4.1.2 Variable RSM Networks
No differences were found with respect to the type (inhibitory/excitatory) of neuron that synapses of each Sn connect, with p-values ranging from 0.59 to 0.99. We note that lower Sn (Sn=2–3) synapses are found connecting input neurons to the hidden layer, with Sn=4–6 synapses more prevalent when connecting two hidden-layer neurons, suggesting that fast-switching synapses are required to immediately generate activity within the network. IR sensors have lower Sn than light sensors as they trigger only when near obstacles and so must be able to quickly switch to peturb network output and avoid the obstacle.
No significant results were observed with respect to the type of neuron (excitatory or inhibitory) that the synapses were presynaptic/postsynaptic to in RSM networks (all p>.05), reinforcing the notion that the timing of weight switches within the networks requires subnetworks of synapses with varying temporal behaviour.
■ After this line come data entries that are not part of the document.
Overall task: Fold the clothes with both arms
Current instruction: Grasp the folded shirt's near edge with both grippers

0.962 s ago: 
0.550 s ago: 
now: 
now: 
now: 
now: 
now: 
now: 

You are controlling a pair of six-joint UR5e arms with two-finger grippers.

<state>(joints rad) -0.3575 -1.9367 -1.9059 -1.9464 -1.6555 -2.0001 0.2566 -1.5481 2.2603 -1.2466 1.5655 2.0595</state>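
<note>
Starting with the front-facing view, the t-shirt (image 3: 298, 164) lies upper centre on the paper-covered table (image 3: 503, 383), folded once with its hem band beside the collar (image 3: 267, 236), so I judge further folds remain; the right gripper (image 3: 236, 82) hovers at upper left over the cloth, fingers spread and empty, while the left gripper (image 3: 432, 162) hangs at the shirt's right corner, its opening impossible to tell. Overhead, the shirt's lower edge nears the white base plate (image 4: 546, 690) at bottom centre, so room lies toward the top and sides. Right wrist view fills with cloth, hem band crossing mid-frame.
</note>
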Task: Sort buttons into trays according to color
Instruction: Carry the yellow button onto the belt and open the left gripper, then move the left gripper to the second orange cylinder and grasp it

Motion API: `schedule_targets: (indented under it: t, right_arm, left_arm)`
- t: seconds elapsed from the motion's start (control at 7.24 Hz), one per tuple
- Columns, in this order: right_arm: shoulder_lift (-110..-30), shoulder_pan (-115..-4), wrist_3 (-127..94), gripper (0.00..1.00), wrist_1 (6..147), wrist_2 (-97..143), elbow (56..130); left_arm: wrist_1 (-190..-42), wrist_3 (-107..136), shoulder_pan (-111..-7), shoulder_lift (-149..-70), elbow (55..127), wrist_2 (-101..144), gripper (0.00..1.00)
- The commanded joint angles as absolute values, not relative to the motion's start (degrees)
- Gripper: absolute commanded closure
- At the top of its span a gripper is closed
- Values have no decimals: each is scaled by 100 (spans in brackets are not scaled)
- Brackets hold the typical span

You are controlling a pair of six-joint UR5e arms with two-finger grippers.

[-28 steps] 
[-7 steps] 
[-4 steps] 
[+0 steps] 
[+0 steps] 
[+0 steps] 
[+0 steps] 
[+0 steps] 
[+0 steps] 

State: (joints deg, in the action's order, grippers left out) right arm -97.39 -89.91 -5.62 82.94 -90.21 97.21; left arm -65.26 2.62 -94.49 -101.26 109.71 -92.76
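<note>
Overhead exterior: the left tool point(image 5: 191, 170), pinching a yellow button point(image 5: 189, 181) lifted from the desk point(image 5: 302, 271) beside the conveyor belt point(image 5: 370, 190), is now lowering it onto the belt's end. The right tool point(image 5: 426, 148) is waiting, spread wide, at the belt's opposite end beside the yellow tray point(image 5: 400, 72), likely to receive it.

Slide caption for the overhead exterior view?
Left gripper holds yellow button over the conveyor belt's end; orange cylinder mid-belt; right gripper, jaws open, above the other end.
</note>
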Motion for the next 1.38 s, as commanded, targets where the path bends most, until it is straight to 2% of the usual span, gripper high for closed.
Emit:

This is opposed to MEM networks which assign distinct roles to individual synapses based on their behaviour under STDP.
The ability of a network to generate high-quality overall solutions despite the in-trial movement of the goal state is implicitly linked to its ability to alter its internal dynamics during runtime using STDP. The need to search this additional space during GA application is offset by the increased power of the synapses (for MEM networks) or the increased power of the possible internal network dynamics (for RSM networks). For MEM and RSM networks, the ability of a variable synapse to tailor its behaviour more accurately than the other synapse types is recognised and harnessed by the evolutionary process, resulting in the observed differences in best fitness and average fitness.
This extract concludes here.